**Action item:** Copy every line of the data that includes the string "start".

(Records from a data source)
····················

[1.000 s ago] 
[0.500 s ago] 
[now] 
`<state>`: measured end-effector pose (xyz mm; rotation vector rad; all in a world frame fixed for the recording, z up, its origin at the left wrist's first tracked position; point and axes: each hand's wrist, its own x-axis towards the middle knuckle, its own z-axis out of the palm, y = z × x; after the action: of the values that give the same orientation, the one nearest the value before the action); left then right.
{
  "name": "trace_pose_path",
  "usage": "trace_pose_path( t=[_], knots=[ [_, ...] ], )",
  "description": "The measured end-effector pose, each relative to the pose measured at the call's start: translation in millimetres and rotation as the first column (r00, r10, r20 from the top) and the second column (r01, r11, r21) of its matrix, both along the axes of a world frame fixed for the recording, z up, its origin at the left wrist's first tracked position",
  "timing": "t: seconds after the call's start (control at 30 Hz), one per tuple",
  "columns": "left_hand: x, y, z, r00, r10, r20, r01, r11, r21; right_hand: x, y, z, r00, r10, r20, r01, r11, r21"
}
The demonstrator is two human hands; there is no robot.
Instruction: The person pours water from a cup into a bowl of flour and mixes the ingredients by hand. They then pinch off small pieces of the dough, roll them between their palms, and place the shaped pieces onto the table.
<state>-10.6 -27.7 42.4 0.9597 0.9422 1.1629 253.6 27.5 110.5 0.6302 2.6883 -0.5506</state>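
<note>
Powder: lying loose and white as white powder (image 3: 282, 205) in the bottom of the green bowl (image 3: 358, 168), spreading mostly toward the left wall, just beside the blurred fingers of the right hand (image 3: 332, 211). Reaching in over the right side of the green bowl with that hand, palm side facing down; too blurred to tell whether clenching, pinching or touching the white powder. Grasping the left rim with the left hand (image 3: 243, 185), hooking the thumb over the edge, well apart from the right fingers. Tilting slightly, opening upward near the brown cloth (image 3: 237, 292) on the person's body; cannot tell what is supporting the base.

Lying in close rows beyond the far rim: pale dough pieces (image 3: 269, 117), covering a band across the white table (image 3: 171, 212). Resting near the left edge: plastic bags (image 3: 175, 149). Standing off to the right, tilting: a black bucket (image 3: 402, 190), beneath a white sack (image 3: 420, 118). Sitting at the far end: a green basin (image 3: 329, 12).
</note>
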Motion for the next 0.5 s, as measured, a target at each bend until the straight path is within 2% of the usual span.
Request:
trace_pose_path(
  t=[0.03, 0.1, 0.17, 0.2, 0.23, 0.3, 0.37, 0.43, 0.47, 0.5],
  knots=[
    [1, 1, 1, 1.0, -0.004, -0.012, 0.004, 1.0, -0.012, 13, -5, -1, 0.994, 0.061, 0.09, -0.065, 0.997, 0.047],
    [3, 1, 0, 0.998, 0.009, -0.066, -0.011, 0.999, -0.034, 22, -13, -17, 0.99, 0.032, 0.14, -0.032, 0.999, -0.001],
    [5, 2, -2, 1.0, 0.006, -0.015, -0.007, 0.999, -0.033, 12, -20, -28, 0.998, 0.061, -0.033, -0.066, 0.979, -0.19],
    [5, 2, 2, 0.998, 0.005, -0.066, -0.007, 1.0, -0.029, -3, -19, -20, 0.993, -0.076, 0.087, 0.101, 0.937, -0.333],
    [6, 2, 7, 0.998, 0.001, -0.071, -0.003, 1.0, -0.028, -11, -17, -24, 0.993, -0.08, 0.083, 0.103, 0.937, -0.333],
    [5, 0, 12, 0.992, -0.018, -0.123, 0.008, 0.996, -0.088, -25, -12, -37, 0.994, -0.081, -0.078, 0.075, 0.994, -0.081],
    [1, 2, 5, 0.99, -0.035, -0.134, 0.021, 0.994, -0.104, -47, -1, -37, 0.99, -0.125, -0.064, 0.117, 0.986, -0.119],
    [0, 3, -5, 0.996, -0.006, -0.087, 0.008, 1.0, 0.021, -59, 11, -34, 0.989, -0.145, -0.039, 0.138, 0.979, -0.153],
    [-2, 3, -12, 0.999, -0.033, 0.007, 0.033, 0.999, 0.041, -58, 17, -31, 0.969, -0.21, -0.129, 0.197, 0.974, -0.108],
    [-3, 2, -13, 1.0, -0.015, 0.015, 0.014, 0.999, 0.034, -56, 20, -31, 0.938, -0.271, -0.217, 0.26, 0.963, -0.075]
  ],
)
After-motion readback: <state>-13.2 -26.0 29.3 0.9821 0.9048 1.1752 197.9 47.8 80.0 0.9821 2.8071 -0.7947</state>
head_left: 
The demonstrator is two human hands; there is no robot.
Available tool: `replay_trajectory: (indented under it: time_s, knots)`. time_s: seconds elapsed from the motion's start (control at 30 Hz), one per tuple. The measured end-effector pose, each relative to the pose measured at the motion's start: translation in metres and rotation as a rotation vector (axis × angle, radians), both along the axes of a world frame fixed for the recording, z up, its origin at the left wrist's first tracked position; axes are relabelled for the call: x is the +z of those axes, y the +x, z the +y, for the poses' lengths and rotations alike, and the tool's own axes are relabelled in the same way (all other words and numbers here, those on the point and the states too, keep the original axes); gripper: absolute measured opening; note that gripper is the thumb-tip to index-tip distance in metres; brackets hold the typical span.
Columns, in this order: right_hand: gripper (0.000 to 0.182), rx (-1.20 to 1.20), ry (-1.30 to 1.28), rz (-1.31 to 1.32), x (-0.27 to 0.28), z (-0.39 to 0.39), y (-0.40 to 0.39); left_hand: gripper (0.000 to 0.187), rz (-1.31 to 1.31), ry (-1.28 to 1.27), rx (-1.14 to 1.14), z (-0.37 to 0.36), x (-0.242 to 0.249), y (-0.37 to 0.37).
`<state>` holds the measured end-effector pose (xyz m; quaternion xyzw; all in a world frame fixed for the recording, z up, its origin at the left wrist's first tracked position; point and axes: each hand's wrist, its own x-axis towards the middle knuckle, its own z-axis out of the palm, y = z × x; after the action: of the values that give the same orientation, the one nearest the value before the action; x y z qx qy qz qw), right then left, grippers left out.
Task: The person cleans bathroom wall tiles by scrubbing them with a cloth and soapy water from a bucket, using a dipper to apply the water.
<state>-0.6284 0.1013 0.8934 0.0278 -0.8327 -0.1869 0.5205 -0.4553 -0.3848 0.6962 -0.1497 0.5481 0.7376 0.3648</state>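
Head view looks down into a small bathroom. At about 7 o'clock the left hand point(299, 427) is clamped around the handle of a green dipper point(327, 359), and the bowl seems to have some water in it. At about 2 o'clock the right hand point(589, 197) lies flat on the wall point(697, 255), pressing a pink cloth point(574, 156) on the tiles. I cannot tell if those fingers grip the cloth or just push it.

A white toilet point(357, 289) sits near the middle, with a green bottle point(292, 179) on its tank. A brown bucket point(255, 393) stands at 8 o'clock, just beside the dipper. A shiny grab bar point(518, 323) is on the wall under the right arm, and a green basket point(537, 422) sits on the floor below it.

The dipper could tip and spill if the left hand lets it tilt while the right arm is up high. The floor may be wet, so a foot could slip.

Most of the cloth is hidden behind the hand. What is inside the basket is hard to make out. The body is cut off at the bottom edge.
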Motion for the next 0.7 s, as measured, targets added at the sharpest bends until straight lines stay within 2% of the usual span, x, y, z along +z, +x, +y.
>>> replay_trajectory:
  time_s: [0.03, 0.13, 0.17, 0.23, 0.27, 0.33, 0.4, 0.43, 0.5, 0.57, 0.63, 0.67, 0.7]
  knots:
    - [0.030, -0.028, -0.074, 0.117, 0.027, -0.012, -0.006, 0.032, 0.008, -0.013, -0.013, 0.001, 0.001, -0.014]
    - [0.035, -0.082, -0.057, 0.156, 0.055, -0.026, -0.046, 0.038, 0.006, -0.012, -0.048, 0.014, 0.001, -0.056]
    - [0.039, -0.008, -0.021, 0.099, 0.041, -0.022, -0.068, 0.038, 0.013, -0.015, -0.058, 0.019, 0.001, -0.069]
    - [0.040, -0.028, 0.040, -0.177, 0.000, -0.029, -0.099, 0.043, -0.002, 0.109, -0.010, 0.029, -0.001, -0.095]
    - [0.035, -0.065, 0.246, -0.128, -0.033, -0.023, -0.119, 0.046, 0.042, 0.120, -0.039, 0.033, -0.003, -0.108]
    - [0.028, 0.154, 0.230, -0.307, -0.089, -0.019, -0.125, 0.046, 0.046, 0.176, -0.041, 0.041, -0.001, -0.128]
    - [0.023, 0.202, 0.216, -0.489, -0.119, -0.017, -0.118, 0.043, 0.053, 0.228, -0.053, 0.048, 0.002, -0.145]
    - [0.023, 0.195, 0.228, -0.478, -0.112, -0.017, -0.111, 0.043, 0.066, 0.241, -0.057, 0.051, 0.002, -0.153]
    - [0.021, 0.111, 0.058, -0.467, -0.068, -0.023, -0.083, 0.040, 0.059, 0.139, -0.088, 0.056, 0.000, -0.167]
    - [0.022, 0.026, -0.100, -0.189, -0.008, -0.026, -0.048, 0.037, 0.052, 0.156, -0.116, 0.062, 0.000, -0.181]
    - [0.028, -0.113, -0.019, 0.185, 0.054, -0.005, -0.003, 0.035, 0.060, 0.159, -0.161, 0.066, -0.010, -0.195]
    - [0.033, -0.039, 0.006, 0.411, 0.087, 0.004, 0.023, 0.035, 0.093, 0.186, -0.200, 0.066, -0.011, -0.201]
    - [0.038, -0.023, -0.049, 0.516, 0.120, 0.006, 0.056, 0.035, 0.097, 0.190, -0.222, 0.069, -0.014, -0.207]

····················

**Task solution:**
  "description": "The measured end-effector pose, each relative to the pose measured at the call's start: translation in millimetres and rotation as the first column (r00, r10, r20 from the top) and the second column (r01, r11, r21) of its matrix, both along the axes of a world frame fixed for the recording, z up, its origin at the left wrist's first tracked position",
  "timing": "t: seconds after the call's start (control at 30 Hz), one per tuple",
Available tool: `replay_trajectory: (indented under it: time_s, knots)`. time_s: seconds elapsed from the motion's start (control at 30 Hz), one per tuple. The measured end-effector pose, each relative to the pose measured at the motion's start: translation in metres and rotation as a rotation vector (axis × angle, radians), both along the axes of a world frame fixed for the recording, z up, its origin at the left wrist's first tracked position; axes are relabelled for the call: x is the +z of those axes, y the +x, z the +y, for the poses' lengths and rotations alike, and the tool's own axes are relabelled in the same way (all other words and numbers here, those on the point and the states too, keep the original axes); gripper: absolute measured opening; note that gripper is the thumb-tip to index-tip distance in metres; brackets hold the typical span.

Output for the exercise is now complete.